Required action: Word for word, return the lines from the start of the entries below through the line that has "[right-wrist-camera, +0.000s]".

##### Task data

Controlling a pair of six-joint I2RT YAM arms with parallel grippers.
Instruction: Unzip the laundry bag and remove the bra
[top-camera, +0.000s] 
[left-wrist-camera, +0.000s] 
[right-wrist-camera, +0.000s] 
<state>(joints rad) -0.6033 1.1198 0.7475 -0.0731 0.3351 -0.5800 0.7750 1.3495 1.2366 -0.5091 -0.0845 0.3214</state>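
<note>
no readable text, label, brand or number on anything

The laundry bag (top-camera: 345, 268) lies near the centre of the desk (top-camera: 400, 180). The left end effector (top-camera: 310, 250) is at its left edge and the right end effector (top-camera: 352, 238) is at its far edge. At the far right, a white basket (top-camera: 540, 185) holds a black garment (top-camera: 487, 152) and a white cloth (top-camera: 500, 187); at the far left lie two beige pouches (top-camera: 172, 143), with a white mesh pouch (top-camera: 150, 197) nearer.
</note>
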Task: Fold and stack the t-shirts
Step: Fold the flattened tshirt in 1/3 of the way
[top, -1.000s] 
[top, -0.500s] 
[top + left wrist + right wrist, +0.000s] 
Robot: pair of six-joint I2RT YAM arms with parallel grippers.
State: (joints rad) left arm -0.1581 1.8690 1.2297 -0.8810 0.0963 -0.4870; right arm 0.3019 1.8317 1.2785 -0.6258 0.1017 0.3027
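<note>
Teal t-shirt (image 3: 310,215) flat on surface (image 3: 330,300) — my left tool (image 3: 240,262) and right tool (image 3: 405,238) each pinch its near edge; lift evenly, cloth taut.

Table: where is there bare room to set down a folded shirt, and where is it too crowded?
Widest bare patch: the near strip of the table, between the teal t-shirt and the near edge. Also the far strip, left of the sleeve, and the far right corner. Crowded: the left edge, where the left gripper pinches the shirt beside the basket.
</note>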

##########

Answer space:
Controlling a pair of six-joint I2RT YAM arms with parallel grippers.
Instruction: Unzip the laundry bag and remove the bra
[top-camera, +0.000s] 
[left-wrist-camera, +0.000s] 
[right-wrist-camera, +0.000s] 

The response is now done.